Fig. 1: Computational framework.
From: Towards the ground state of molecules via diffusion Monte Carlo on neural networks

a A sketch of a brief overview on variational Monte Carlo (VMC) and diffusion Monte Carlo (DMC) from the perspective of eigenstates composition. Atomic orbitals represent different eigenstates, and histograms indicate the weight of each eigenstate in the state decomposition. Top: A randomly initialized state with no dominant eigenstate. Middle: The output state of VMC where the ground state dominates, but other eigenstates are still non-negligible due to ansatz limitations.
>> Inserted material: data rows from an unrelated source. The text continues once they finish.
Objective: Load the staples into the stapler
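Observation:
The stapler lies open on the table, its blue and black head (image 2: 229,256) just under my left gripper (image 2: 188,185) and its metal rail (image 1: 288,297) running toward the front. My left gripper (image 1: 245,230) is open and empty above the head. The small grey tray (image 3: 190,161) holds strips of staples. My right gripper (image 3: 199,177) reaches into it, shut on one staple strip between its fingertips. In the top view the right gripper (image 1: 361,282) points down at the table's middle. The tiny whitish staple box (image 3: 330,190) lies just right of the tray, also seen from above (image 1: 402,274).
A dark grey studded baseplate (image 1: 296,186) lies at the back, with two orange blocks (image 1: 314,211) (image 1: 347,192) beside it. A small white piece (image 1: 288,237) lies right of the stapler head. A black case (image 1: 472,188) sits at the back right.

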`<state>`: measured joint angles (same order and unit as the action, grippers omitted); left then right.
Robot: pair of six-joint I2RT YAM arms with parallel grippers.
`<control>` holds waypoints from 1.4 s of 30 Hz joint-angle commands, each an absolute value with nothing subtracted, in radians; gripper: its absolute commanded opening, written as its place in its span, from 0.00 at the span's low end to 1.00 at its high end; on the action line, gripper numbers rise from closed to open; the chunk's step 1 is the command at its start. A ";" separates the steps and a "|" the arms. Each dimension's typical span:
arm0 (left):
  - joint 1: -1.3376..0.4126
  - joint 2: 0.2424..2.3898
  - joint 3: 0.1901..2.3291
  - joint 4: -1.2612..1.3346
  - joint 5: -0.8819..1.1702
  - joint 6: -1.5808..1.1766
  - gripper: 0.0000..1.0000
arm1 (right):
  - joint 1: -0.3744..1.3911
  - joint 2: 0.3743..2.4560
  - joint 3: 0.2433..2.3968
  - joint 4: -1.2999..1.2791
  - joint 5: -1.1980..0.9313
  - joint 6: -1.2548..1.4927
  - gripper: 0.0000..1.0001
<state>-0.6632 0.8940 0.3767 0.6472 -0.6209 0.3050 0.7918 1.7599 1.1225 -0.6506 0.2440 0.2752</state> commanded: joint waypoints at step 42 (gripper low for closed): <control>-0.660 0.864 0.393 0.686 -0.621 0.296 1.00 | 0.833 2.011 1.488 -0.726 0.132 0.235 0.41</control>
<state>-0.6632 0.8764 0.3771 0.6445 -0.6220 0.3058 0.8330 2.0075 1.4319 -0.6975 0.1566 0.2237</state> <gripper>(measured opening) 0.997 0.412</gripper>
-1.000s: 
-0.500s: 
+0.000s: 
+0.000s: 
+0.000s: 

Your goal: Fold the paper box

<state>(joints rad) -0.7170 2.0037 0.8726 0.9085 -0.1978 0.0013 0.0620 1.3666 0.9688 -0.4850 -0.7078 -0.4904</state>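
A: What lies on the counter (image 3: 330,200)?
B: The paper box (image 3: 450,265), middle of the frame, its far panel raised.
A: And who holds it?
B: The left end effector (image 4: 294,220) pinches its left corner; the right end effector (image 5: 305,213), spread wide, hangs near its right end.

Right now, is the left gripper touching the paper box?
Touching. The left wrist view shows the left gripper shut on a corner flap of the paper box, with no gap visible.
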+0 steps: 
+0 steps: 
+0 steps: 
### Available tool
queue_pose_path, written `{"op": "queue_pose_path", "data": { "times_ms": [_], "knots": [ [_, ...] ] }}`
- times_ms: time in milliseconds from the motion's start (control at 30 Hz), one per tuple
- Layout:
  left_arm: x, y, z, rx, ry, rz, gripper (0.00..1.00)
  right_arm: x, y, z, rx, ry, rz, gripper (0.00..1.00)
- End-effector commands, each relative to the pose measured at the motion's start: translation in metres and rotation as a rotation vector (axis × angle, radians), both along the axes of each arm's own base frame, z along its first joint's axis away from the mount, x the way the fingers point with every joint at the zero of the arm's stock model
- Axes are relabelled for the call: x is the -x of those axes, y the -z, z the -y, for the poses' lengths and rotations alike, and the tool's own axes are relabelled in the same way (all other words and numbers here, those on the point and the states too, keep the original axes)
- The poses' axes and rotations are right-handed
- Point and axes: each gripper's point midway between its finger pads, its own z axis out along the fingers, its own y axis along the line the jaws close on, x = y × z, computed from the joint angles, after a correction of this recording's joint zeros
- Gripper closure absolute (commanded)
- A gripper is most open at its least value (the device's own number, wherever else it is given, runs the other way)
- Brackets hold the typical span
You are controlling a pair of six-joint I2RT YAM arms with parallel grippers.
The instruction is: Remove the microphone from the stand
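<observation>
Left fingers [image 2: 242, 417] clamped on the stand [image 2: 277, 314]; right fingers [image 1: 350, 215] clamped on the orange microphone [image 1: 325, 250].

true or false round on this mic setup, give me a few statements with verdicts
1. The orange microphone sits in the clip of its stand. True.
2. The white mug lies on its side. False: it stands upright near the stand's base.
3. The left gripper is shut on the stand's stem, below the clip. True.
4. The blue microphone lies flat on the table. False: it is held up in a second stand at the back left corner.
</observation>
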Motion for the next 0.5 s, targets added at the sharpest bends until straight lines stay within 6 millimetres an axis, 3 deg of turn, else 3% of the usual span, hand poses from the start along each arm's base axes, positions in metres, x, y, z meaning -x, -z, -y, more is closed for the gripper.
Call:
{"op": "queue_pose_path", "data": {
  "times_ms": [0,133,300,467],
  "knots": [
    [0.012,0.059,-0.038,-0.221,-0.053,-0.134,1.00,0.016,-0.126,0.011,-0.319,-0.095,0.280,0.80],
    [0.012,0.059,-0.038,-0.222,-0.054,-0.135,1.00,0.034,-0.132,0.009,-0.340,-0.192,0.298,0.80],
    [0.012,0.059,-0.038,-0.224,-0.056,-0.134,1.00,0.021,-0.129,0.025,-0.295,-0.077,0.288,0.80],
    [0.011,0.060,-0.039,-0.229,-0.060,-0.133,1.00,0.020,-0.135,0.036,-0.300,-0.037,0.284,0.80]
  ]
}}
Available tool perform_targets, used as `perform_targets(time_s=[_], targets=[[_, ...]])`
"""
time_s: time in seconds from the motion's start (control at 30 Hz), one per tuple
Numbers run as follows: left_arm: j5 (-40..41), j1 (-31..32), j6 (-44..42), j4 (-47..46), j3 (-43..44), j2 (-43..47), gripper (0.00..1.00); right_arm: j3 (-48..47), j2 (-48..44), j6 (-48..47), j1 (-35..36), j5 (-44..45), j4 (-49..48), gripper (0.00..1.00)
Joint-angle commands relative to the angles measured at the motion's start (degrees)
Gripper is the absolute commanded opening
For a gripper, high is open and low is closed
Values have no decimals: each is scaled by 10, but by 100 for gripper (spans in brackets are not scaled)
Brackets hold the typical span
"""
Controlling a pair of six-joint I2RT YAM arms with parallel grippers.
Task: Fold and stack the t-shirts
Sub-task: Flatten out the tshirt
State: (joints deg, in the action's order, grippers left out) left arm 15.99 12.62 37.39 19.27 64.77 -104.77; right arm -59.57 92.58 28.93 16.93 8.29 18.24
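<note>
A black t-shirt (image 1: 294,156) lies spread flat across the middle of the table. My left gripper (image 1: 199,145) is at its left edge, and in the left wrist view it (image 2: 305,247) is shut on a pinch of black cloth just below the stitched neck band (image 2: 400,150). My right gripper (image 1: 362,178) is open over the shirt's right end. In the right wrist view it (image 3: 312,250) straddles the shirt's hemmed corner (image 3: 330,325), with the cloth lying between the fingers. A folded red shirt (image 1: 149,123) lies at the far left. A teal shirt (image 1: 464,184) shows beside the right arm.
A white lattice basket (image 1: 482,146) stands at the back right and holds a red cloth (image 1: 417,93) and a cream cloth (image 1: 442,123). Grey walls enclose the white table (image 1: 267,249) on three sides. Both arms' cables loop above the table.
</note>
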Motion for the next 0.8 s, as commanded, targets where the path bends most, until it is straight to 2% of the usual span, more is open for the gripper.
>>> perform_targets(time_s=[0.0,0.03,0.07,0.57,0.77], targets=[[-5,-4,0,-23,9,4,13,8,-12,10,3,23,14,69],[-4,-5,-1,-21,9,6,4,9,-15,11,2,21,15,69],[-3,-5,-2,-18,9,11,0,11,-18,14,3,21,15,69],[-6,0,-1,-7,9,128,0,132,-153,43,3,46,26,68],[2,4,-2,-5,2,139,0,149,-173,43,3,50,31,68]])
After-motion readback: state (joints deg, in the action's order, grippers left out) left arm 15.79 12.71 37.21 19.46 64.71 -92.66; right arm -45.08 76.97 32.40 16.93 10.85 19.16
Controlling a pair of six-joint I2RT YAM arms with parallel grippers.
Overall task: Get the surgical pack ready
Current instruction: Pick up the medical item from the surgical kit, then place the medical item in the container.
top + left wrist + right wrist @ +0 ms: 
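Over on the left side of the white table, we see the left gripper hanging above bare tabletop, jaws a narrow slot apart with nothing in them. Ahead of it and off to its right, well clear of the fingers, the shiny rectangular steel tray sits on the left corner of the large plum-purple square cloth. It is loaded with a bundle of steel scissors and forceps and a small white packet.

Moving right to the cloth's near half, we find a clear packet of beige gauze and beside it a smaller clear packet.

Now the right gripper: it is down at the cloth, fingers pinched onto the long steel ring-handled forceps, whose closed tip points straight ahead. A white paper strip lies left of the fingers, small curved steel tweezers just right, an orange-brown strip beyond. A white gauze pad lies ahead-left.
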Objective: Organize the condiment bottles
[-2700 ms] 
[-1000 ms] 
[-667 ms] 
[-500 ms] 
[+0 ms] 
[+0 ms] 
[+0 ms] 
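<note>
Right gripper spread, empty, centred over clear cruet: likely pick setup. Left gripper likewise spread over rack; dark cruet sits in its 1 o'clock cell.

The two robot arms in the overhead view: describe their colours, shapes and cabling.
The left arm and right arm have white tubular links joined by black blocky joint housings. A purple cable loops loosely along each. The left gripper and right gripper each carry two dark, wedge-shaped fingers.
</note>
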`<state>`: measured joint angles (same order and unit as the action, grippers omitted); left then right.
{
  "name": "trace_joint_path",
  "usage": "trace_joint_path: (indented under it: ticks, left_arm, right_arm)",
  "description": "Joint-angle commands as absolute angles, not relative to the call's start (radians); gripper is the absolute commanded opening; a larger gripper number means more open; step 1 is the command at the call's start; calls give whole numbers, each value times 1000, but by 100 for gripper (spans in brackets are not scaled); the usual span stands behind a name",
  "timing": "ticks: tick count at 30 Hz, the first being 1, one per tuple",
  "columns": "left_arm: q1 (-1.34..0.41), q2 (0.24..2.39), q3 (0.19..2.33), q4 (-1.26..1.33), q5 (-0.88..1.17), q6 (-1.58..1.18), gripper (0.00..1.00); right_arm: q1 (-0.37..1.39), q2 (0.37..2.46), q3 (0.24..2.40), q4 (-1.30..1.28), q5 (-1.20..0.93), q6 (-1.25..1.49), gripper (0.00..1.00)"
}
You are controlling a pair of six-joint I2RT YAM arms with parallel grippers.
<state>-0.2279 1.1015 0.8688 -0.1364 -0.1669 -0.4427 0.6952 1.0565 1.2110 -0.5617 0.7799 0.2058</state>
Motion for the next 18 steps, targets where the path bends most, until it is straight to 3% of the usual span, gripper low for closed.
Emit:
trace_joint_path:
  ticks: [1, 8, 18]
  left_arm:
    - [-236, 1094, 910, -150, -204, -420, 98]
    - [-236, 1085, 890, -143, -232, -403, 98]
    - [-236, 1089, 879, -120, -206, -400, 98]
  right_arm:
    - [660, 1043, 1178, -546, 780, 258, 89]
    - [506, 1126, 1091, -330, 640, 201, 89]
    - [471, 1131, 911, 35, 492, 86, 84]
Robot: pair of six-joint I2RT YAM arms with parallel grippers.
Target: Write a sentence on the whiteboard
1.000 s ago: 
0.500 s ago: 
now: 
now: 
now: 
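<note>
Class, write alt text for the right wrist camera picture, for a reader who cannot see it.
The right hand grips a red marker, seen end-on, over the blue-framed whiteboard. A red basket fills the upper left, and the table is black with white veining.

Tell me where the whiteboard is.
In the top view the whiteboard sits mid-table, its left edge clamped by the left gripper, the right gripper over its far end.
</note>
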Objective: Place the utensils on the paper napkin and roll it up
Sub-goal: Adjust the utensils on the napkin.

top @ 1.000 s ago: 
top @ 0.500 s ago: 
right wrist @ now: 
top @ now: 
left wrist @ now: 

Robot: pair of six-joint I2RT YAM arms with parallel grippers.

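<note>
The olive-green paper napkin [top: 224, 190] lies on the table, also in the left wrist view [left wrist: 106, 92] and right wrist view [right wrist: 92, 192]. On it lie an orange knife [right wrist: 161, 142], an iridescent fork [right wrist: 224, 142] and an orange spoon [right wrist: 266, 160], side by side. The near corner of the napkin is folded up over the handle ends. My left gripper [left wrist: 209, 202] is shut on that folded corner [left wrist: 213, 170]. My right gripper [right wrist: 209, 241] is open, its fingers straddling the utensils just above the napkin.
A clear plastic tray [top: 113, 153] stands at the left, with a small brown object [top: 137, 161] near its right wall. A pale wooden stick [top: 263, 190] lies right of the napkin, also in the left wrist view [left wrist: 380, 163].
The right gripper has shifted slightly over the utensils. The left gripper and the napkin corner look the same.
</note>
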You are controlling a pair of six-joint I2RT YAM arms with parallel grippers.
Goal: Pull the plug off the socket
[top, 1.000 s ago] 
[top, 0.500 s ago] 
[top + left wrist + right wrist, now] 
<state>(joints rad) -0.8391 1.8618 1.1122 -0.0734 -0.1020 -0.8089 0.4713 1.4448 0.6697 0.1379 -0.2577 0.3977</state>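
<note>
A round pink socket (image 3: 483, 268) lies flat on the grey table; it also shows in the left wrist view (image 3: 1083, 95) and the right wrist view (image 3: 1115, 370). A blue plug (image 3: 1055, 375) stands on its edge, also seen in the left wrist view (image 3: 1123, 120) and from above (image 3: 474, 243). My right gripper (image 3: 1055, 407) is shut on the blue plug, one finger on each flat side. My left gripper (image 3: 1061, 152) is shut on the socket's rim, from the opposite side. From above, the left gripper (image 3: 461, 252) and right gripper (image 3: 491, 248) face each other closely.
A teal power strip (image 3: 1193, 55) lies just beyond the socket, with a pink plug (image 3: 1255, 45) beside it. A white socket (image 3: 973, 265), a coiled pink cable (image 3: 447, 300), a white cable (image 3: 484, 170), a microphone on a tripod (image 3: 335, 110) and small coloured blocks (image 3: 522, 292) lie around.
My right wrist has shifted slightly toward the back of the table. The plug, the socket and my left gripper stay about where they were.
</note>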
Bottom: The output state of DMC, which surpasses ansatz limitations and reaches the ground state. b Left: a neural network ansatz of wavefunction; right: one dimensional projection of a many-electron wavefunction and its nodal surface. c Left: parallelized diffusion Monte Carlo processes on GPU; right: zoom in to the stochastic dynamics of each walker containing configurations of all electrons in the system, while the nodal structure is fixed. This panel is inspired by and adapted with permission from the website of Quantum Monte Carlo for Chemistry @ Toulouse (http://qmcchem.ups-tlse.fr/index.php/Quantum_Monte_Carlo_for_Chemistry_@_Toulouse)56. d Three key steps in diffusion Monte Carlo. Each walker is assigned with a weight, which evolves every iteration. Diffuse: The stochastic propagation of walkers without crossing the nodal surface. Branch: Split one walker when its weight becomes too large. Merge: Merge two walkers when their weights become too small.